The integrals in Exercises \(1-34\) converge. Evaluate the integrals without using tables. $$\int_{0}^{2} \frac{s+1}{\sqrt{4-s^{2}}} d s$$

Short Answer

Expert verified
The integral evaluates to \( 2 + \frac{\pi}{2} \).

Step by step solution

01

Rewrite the Integral

Our integral is \( \int_{0}^{2} \frac{s+1}{\sqrt{4-s^{2}}} \, ds \). Notice that we can break this integral into two separate integrals: \( \int_{0}^{2} \frac{s}{\sqrt{4-s^{2}}} \, ds \) and \( \int_{0}^{2} \frac{1}{\sqrt{4-s^{2}}} \, ds \). This is because the integrand \( \frac{s+1}{\sqrt{4-s^{2}}} \) can be split as \( \frac{s}{\sqrt{4-s^{2}}} + \frac{1}{\sqrt{4-s^{2}}} \).
02

Evaluate the First Integral

Consider the first integral: \( \int_{0}^{2} \frac{s}{\sqrt{4-s^{2}}} \, ds \).Use substitution: Let \( u = 4 - s^2 \), then \( du = -2s \, ds \) or \( s \, ds = -\frac{1}{2} du \). When \( s = 0 \), \( u = 4 \).

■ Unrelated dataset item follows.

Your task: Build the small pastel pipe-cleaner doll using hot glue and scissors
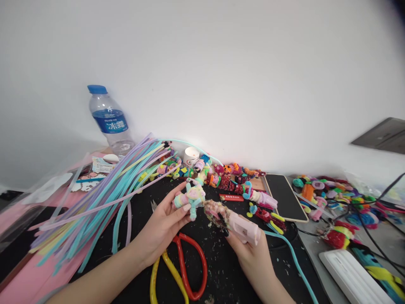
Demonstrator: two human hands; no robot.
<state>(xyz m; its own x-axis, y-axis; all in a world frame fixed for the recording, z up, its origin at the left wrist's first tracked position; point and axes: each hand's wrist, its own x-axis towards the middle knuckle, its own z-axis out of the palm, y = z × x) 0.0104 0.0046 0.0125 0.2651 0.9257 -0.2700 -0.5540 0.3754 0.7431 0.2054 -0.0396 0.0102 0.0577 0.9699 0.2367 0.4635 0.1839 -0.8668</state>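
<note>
Above the black mat (226, 270), our left hand (167, 217) pinches a pastel fuzzy figure (193, 195); close beside it, our right hand (251, 253) grips a pink glue gun (243, 226).

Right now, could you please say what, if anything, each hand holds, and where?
Left hand: the doll, by its palm-side end. Right hand: the glue gun, from below, apparently by its handle.

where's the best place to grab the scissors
Probably by the red and yellow handle loops, from the near side: the scissors lie loops toward the wearer, a blade points away, and the left hand hides the middle.
</note>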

When \( s = 2 \), \( u = 0 \).This changes the integral to:\[ -\frac{1}{2} \int_{4}^{0} \frac{1}{\sqrt{u}} \, du. \]The integral \( \int \frac{1}{\sqrt{u}} \, du \) is \( 2\sqrt{u} \). Thus, the evaluated integral is:\[ -\frac{1}{2}(2\sqrt{u}) \Bigg|_{4}^{0} = -\sqrt{u} \Bigg|_{4}^{0} = 0 - (-2) = 2. \]
03

Evaluate the Second Integral

Now consider the second integral: \( \int_{0}^{2} \frac{1}{\sqrt{4-s^{2}}} \, ds \).This is a standard integral that is derived from the arcsine function. It is of the form \( \arcsin\left( \frac{s}{2} \right) \) after considering the constant terms. Evaluating from \( 0 \) to \( 2 \):\[ \arcsin\left( \frac{s}{2} \right) \Bigg|_{0}^{2} = \arcsin(1) - \arcsin(0) = \frac{\pi}{2} - 0 = \frac{\pi}{2}. \]
04

Combine the Integrals

Finally, sum the results from the first and second integrals:\( 2 + \frac{\pi}{2} = 2 + \frac{\pi}{2}. \)Thus, the value of the original integral is \( 2 + \frac{\pi}{2} \).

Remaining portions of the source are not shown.